Au loin, une brume vaporeuse qui dessine délicatement la silhouette dansante d'un arbre nu. Un peu plus près, quelques détails qui laissent imaginer là une vie d'été au jardin : tables en fer forgé, chaises se faisant face dans le souvenir d'une conversation, cruche blanche qui doit maintenant abriter une flore incroyable... Puis, vraiment très près, de la buée, déposée sur la vitre, comme la trace d'une présence vivante, la seule qui doit encore respirer dans ce paysage à l'arrêt, figé par le froid et le temps. Voilà les photographies de Josef Sudek, pleines d'étrangeté, de nature statufiée et de la résurgence d'un souffle de vie. Simple vue quotidienne enregistrant l'évolution du paysage compagnon, panoramas des lieux aimés, mise en scène moderniste d'objets ordinaires ou balades nocturnes dans le Prague occupé par les nazis, l'exposition ‘Le Monde depuis ma fenêtre’, présentée actuellement au Jeu de Paume, reconstruit la cartographie personnelle du photographe.
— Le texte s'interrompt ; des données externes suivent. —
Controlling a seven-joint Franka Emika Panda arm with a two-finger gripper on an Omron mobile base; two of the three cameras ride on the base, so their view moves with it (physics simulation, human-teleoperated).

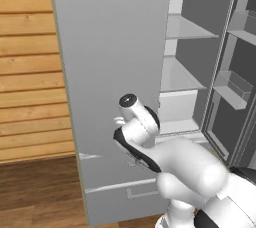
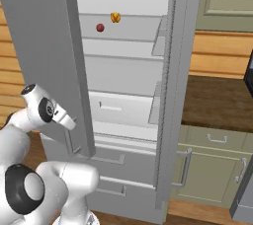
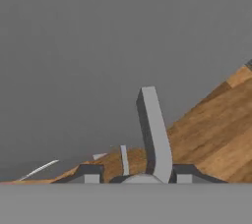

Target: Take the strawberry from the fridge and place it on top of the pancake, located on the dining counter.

Entre visions, souvenirs et documents, les photos de Sudek témoignent autant d'un véritable regard, sensible, accru et dirigé, que d'une personnalité taciturne mais ouverte à la beauté des petites choses. Organiques et végétaux, ses paysages sont empreints d'une bouleversante désolation, d'un état de nature à la fois morts et en évolution. Ici et là percent parfois le flair d'un rayon de soleil hivernal sur la souche d'un arbre ouvert et calciné. De même qu’une fumée qui s'élève d'un toit au beau milieu d'une rue déserte, où les lampadaires semblent être les derniers habitants de cette urbanité agonisante. Son travail intimiste ouvre ainsi une petite fenêtre sur un monde aussi enchanteur qu'inquiétant. Les scènes qu'il photographie n'ont aucune figure humaine, seulement une nature muette mais vivante. L'œil se raccroche alors à des faisceaux lumineux, phares dans l’obscurité et le vide, aux gouttes de buée qu'une haleine humide a laissé sur le verre de la fenêtre et aux racines des arbres que la mousse a envahies. Par conséquent, il faut scruter ces photos, les fixer longtemps, et rendre son regard errant pour se laisser emporter par leur immobilité factice. Car rien n'est en fait immobile, il y a toujours la trace ou le souvenir d'un mouvement. Que ce soit celui, invisible, de la croissance d'un arbre ou celui dématérialisé du souffle d'un homme.
Regroupant 130 tirages d'époque selon un parcours découpé en quatre parties, l'exposition se termine par un film d'époque montrant Josef Sudek au travail. Homme des bois voûté, à qui il manque un bras (perdu à la guerre), transportant une énorme chambre noire sur son dos à travers des forêts automnales, il s'enfonce dans ce milieu végétal qui semble être le sien. Patient, précis et minutieux, il apprivoise la nature avec douceur, s'y confondant parfois. Bel hommage rendu à ce photographe tchèque méconnu de nous, ‘Le Monde depuis ma fenêtre’ nous ouvre les portes d'un monde subjectif, délicat et rude en même temps.
A découvrir, aussi, au Jeu de Paume cet été : 'Se souvenir de la lumière' de Joana Hadjithomas et Khalil Joreige.